REQUIRED ACTION: Copy out each entry precisely; no image belongs in the result.

(Records from a collection)
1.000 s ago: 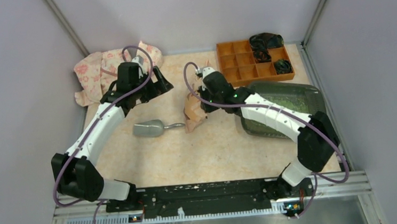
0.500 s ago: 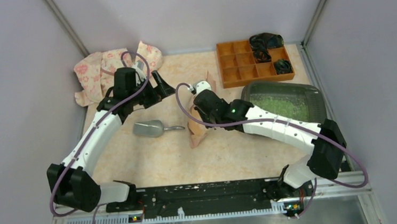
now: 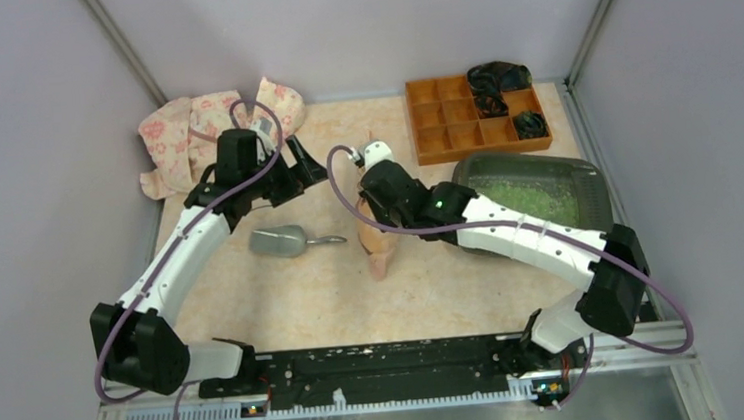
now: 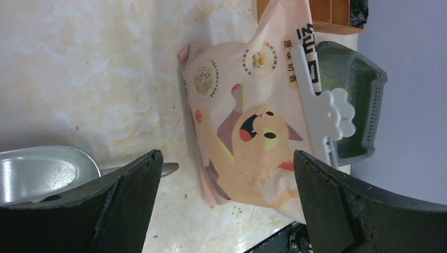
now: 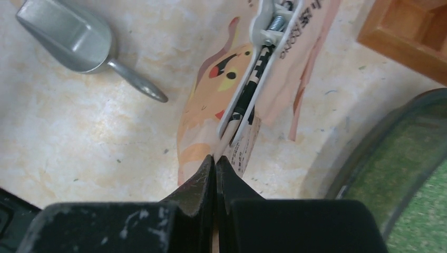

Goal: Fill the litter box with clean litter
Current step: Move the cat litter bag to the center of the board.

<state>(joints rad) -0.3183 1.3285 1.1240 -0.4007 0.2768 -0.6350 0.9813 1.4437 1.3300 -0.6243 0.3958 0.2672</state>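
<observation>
Change: the right arm has swung clear of the large dark grey-green rounded plastic litter box [image 3: 586, 175], which it half covered a second ago. It has carried the pale pink printed bag [image 3: 381, 249] toward the middle of the table. The left arm has edged slightly to the right.
Right gripper: the right gripper [image 5: 215, 158] is pinched tight on the bag's edge, just beside the end of a white plastic clip [image 5: 258, 52] clamped along that same edge.
Left gripper: the left gripper [image 4: 226, 155] is spread wide with nothing between its fingers. It sits above the table behind the scoop and faces the cartoon cat printed on the bag.
Bag: it hangs edge-on under the right gripper, narrow and creased. Whether its lower end touches the table I cannot tell.
Litter box: it sits at the right side of the marbled beige table [image 3: 295, 296], just in front of the orange organiser and well to the right of the bag.
Clean litter: the clean litter [image 3: 533, 197], a mass of tiny light-green granules, lies spread over the floor of the litter box.
Scoop: the grey scoop [image 3: 280, 241] lies flat on the table left of the bag. Its thin handle points toward the bag, near it but apart.
Organiser: the orange plastic compartment organiser [image 3: 451, 113] stands at the back right, with dark bundled items [image 3: 498, 80] in its right-hand compartments.
Cloth: a pink floral cloth [image 3: 191, 129] lies crumpled in the back-left corner.
</observation>
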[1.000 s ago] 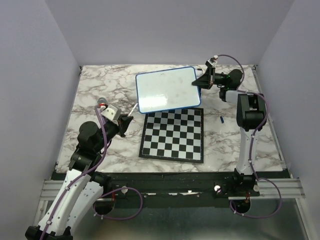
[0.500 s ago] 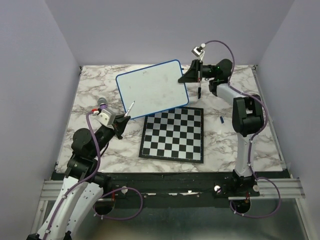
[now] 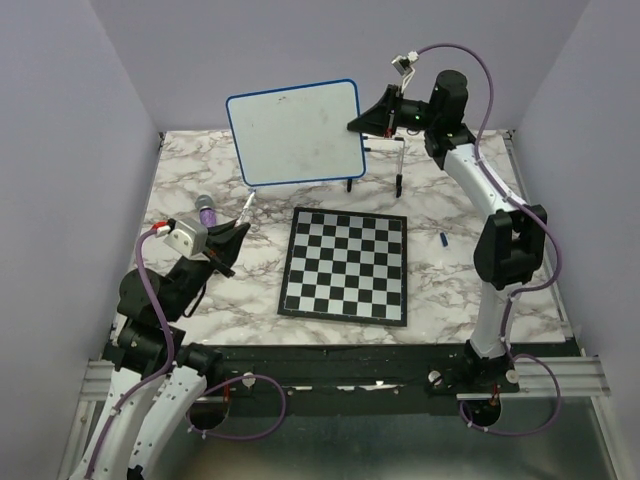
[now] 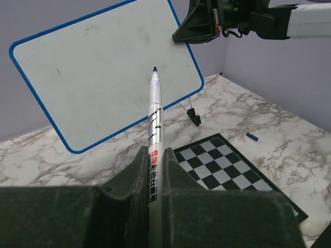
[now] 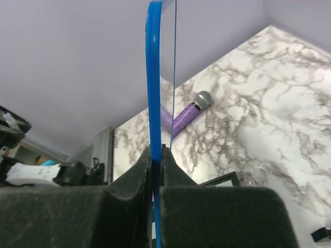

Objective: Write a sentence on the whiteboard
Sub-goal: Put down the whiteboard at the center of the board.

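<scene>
The whiteboard (image 3: pixel 295 132), white with a thin blue rim, hangs upright above the back of the table. My right gripper (image 3: pixel 362 122) is shut on its right edge. The right wrist view shows the rim (image 5: pixel 154 77) edge-on, pinched by that gripper (image 5: pixel 155 151). My left gripper (image 3: pixel 236 234) is at the near left, shut on a white marker (image 3: pixel 246 209). In the left wrist view the marker (image 4: pixel 154 119) points its blue tip at the whiteboard (image 4: pixel 93 77) from a distance, not touching it. No sentence shows on the board, only faint grey smudges.
A black-and-white chessboard (image 3: pixel 346 265) lies flat at the table's middle. A small blue cap (image 3: pixel 441 239) lies to its right. The board's black feet (image 3: pixel 398 185) hang above the marble. Grey walls close in the back and both sides.
My right gripper has raised the whiteboard from lying near the chessboard to upright and carried it left. My left arm has drawn back toward the near left with the marker.
</scene>
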Robot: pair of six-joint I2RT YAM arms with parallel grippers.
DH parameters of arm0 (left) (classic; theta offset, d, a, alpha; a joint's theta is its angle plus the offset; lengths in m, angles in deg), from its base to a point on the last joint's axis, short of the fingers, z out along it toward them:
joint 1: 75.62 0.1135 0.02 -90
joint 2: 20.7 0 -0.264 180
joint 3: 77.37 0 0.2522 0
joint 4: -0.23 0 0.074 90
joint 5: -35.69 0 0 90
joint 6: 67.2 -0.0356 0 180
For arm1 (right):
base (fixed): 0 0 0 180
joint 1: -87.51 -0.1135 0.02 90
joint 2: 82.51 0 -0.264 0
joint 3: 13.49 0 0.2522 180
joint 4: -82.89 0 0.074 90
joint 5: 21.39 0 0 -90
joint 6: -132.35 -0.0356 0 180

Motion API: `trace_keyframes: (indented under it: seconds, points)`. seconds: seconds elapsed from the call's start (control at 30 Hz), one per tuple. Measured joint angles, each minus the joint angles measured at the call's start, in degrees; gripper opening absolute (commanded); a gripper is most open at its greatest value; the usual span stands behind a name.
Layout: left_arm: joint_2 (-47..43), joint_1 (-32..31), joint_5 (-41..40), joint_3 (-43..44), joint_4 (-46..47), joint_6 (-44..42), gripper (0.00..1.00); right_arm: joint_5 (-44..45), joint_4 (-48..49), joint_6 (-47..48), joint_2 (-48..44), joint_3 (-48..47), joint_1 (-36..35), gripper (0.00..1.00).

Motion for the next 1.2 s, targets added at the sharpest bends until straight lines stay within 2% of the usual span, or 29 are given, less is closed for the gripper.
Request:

RESULT OF THE TASK:
1.000 s ago: 
0.500 s ago: 
now: 
now: 
now: 

Goal: Fill the litter box with clean litter
Current step: Move the cat litter bag to the center of the board.

<state>(joints rad) -0.3183 1.3285 1.1240 -0.4007 0.2768 -0.6350 0.9813 1.4437 1.3300 -0.6243 0.3958 0.2672</state>
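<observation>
Change: the right arm has swung clear of the large dark grey-green rounded plastic litter box [image 3: 586, 175], which it half covered a second ago. It has carried the pale pink printed bag [image 3: 381, 249] toward the middle of the table. The left arm has edged slightly to the right.
Right gripper: the right gripper [image 5: 215, 158] is pinched tight on the bag's edge, just beside the end of a white plastic clip [image 5: 258, 52] clamped along that same edge.
Left gripper: the left gripper [image 4: 226, 155] is spread wide with nothing between its fingers. It sits above the table behind the scoop and faces the cartoon cat printed on the bag.
Bag: it hangs edge-on under the right gripper, narrow and creased. Whether its lower end touches the table I cannot tell.
Litter box: it sits at the right side of the marbled beige table [image 3: 295, 296], just in front of the orange organiser and well to the right of the bag.
Clean litter: the clean litter [image 3: 533, 197], a mass of tiny light-green granules, lies spread over the floor of the litter box.
Scoop: the grey scoop [image 3: 280, 241] lies flat on the table left of the bag. Its thin handle points toward the bag, near it but apart.
Organiser: the orange plastic compartment organiser [image 3: 451, 113] stands at the back right, with dark bundled items [image 3: 498, 80] in its right-hand compartments.
Cloth: a pink floral cloth [image 3: 191, 129] lies crumpled in the back-left corner.
</observation>
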[1.000 s ago] 
[0.500 s ago] 
[now] 
[now] 
[now] 

Objective: Write a sentence on the whiteboard
Sub-goal: Put down the whiteboard at the center of the board.

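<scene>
The whiteboard (image 3: pixel 295 132), white with a thin blue rim, hangs upright above the back of the table. My right gripper (image 3: pixel 362 122) is shut on its right edge. The right wrist view shows the rim (image 5: pixel 154 77) edge-on, pinched by that gripper (image 5: pixel 155 151). My left gripper (image 3: pixel 236 234) is at the near left, shut on a white marker (image 3: pixel 246 209). In the left wrist view the marker (image 4: pixel 154 119) points its blue tip at the whiteboard (image 4: pixel 93 77) from a distance, not touching it. No sentence shows on the board, only faint grey smudges.
A black-and-white chessboard (image 3: pixel 346 265) lies flat at the table's middle. A small blue cap (image 3: pixel 441 239) lies to its right. The board's black feet (image 3: pixel 398 185) hang above the marble. Grey walls close in the back and both sides.
My right gripper has raised the whiteboard from lying near the chessboard to upright and carried it left. My left arm has drawn back toward the near left with the marker.
</scene>
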Robot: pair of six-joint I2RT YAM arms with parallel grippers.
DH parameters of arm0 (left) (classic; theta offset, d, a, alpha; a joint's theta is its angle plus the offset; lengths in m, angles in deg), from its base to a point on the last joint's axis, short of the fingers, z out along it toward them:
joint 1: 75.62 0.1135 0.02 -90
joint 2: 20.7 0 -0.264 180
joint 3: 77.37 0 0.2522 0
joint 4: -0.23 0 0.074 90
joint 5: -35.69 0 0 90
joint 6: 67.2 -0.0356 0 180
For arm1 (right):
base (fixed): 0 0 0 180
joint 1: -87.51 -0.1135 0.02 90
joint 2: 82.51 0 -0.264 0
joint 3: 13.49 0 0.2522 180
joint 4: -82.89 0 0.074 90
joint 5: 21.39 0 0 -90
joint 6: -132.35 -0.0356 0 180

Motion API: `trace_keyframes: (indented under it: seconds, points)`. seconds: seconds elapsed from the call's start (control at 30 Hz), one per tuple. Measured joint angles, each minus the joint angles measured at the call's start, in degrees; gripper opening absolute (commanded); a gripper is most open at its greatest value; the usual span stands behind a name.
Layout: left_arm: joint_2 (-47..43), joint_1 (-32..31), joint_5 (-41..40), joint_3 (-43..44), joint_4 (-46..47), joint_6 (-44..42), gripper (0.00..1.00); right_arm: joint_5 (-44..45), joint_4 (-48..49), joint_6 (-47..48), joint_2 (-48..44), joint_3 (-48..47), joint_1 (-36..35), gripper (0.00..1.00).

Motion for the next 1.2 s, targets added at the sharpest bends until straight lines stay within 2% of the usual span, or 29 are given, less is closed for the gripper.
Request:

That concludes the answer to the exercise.